Tag: Online

  • On Trust

    There has been a fair amount of effort on UCAN (User Controlled Authorization Networks), and other types of ‘decentralized credentials’ over the last couple years. These efforts perpetuate the same control structures that exist today, with delegated trees of hierarchical control. This is in contrast to a personal or ‘decentralized’ trust we might hope for in peer to peer networks. It is difficult to use DIDs, UCANs, or other proposed mechanisms for reputation and network formation without finding ourselves back trusting an authority – they are both easily captured and naturally lend themselves to centralization of control. We need a fundamentally different trust infrastructure in order to build resilient, peer to peer networks.

    On non-hierarchical models for trust

    The main barrier is not a technical one – we have seen technical implementations (e.g. the GPG web of trust) for decades. There is an intuitive design for how a flat trust model can be implemented. The problem lies in a dis-satisfaction from the emergent properties of that naive network structure. This tension has been framed in a couple different ways. One perspective is that the user experience in bootstrapping trust is overly cumbersome, and this friction leads to an insufficiently dense trust network. A different perspective on the same tension is that a user-driven trust system is at-odds with transitive / automatic trust relations, and that actions to ‘ease’ the user experience are fundamentally reducing user control.

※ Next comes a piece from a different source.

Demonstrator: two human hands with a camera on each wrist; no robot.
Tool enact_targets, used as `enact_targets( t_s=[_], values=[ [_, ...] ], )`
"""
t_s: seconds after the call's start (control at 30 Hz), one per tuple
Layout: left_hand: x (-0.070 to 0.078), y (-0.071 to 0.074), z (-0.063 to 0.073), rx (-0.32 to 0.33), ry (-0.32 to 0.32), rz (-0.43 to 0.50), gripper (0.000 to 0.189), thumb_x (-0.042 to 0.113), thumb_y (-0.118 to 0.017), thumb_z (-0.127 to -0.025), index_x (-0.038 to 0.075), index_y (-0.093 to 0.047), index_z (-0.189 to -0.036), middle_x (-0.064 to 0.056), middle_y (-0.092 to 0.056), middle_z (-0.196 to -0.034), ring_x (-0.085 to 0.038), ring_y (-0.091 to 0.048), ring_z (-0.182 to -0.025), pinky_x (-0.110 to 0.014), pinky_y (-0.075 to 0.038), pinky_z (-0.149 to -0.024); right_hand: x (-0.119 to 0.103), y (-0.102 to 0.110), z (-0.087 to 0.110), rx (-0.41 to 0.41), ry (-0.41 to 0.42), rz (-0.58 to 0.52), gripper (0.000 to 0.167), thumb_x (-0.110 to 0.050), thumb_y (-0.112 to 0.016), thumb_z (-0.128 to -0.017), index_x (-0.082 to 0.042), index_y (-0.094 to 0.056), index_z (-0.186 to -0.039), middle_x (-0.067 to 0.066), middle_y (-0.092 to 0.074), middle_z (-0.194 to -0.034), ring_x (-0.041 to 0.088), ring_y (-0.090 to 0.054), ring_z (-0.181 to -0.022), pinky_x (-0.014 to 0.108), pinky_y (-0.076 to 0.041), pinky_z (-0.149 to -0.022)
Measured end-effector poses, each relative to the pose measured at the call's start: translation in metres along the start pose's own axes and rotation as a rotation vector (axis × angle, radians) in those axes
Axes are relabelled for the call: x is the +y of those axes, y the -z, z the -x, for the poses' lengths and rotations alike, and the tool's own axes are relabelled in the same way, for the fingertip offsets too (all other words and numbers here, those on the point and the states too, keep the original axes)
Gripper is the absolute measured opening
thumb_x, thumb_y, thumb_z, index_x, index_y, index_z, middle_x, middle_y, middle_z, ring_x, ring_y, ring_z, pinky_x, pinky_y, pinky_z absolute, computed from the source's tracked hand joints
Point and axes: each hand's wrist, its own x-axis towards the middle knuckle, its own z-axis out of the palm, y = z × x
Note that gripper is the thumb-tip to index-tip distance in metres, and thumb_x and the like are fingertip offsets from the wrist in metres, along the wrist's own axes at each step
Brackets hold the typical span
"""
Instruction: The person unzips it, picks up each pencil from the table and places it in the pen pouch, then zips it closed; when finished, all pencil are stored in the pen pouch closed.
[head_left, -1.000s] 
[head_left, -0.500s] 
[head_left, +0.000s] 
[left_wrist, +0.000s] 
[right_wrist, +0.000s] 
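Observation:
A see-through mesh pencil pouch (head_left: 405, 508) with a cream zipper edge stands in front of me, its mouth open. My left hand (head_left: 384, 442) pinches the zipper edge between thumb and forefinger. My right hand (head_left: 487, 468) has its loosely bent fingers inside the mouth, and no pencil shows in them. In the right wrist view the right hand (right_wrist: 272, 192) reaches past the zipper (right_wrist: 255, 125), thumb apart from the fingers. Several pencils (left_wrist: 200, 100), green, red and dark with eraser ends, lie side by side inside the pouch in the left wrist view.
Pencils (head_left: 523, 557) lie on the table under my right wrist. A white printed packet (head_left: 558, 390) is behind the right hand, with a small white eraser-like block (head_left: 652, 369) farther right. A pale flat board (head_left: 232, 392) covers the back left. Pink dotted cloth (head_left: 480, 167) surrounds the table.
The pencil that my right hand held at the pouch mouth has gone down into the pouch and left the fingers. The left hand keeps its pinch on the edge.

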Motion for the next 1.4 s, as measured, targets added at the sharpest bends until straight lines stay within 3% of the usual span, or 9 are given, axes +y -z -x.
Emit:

    We can find a space for exploration, by calling out this tension as a false dichotomy. The choice is not between a single authority vs user-directed trust links, but about distributing trust structures. There is a space for organic / automatic way to generate and allow for the reflection and evolution of trust that is neither user-directed nor rooted in a single authority. The bit-torrent tit-for-tat mechanism is one form of this, where protocol-compliant behavior leads to an increasing buffer for data transfer within the protocol.

    Trust or Reputation

    There is a related notion that is more regularly referred to in protocols as a concept of ‘reputation’. Reputation can be viewed as a property of a node in a system rather than one of an edge. (e.g. reputation is often constructed as a metric that is transitive, or where a node has a single consensus value. This is different from how we normally think of our personal trust in another user.)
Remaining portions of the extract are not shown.